- PROBLEM TO SOLVE -
Copy out each line of the material in which the word "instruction" can be found.
::::::
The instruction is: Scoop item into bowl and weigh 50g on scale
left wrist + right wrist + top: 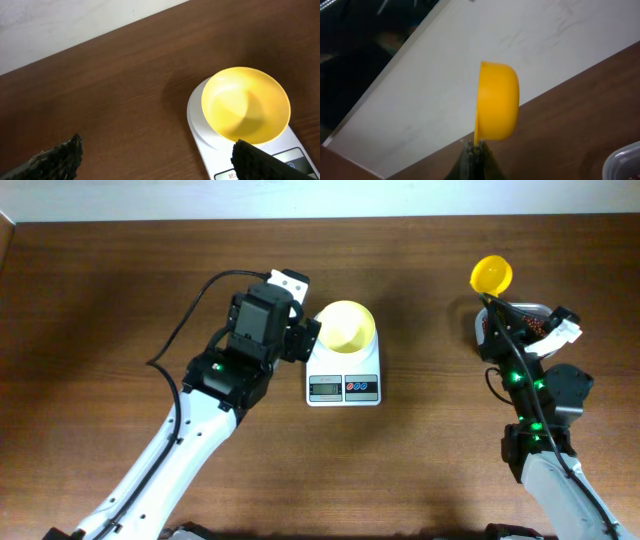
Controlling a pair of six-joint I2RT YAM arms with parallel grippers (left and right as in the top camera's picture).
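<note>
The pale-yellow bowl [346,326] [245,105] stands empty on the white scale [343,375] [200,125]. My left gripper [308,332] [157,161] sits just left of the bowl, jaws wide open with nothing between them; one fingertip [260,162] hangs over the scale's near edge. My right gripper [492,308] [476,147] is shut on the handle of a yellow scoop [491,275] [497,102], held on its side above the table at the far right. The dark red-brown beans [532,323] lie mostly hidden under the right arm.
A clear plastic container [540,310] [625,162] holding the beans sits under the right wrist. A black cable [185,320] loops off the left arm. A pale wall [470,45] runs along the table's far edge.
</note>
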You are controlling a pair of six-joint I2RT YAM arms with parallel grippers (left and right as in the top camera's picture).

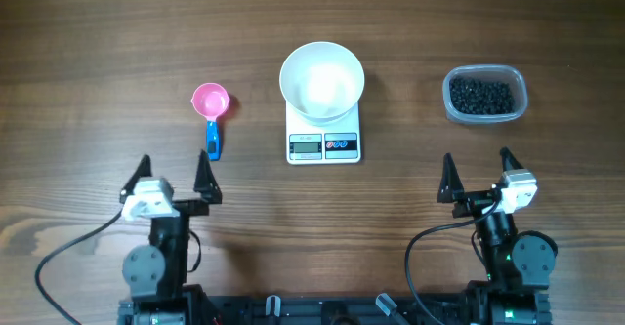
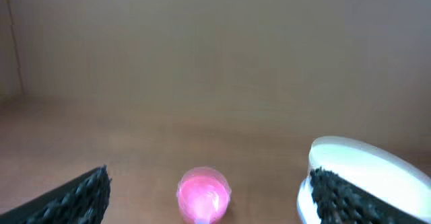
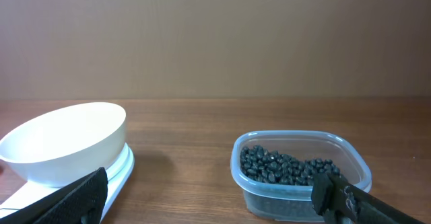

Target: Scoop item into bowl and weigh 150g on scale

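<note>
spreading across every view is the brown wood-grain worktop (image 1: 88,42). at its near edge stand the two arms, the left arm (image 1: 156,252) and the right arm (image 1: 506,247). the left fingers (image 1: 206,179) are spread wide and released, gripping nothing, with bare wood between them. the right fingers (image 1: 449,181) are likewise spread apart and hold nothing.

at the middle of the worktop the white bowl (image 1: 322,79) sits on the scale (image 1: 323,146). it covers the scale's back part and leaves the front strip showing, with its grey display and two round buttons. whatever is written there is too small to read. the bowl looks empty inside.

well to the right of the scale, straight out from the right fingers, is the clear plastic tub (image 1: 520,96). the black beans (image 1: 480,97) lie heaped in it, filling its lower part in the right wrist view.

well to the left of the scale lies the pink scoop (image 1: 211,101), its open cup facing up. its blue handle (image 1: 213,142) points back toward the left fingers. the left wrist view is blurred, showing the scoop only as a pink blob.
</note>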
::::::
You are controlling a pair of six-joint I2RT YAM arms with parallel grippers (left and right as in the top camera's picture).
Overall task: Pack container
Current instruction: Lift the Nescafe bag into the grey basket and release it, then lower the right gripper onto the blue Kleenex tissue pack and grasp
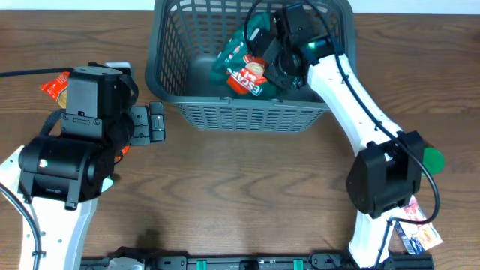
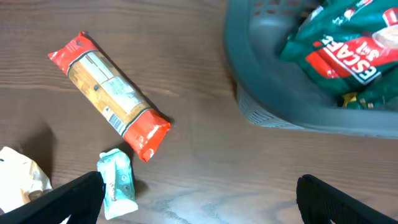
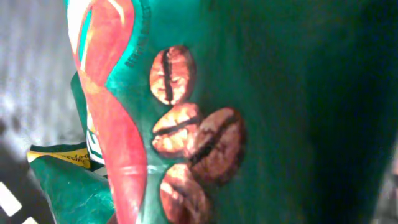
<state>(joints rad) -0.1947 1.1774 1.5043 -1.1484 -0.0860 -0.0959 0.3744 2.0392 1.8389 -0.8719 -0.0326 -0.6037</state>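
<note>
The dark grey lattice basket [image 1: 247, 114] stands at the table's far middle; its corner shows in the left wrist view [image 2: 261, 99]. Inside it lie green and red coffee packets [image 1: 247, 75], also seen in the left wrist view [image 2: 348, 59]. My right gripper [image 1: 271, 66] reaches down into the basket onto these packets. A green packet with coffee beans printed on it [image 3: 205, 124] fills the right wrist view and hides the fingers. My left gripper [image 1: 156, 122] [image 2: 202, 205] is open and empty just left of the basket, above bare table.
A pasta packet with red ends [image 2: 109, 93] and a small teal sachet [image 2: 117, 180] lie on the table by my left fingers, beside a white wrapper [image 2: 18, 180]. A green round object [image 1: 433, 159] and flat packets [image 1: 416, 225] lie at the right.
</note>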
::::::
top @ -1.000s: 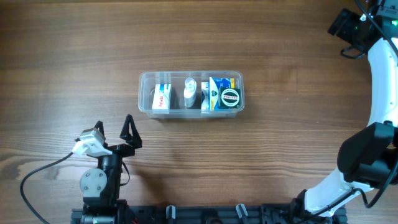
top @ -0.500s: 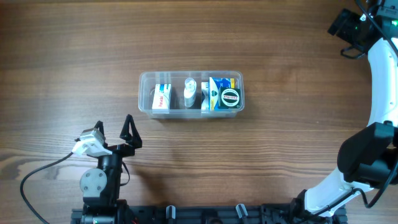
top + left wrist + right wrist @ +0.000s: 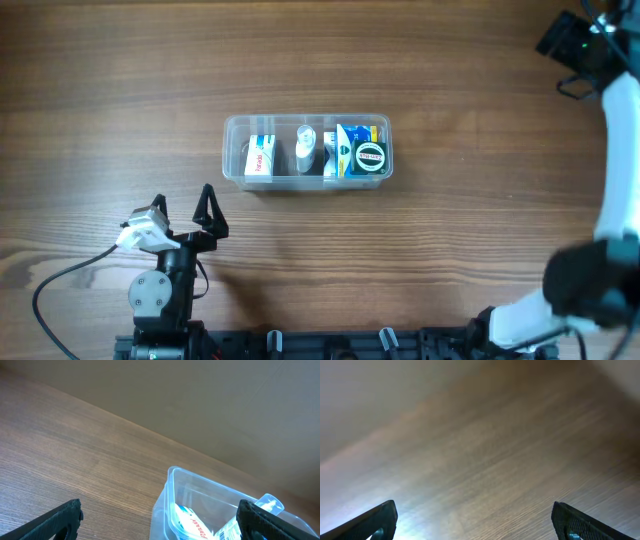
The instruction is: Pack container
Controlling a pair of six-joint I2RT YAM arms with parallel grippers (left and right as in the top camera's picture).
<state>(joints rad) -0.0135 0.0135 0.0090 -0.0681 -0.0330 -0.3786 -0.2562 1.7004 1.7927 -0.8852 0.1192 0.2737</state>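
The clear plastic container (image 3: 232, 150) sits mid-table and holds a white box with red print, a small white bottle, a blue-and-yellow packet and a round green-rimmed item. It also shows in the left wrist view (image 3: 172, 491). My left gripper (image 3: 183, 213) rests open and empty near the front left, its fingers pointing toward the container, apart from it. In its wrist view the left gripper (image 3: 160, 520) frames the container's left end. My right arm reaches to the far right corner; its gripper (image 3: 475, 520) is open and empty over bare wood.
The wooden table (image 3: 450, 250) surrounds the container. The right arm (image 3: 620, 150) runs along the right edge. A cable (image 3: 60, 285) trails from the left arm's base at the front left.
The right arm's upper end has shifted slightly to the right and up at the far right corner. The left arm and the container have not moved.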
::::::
- TASK RESULT -
The instruction is: Scoop item into bowl and weigh 50g on scale
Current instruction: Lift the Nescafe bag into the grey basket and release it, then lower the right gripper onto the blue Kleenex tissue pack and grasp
The instruction is: Pack container

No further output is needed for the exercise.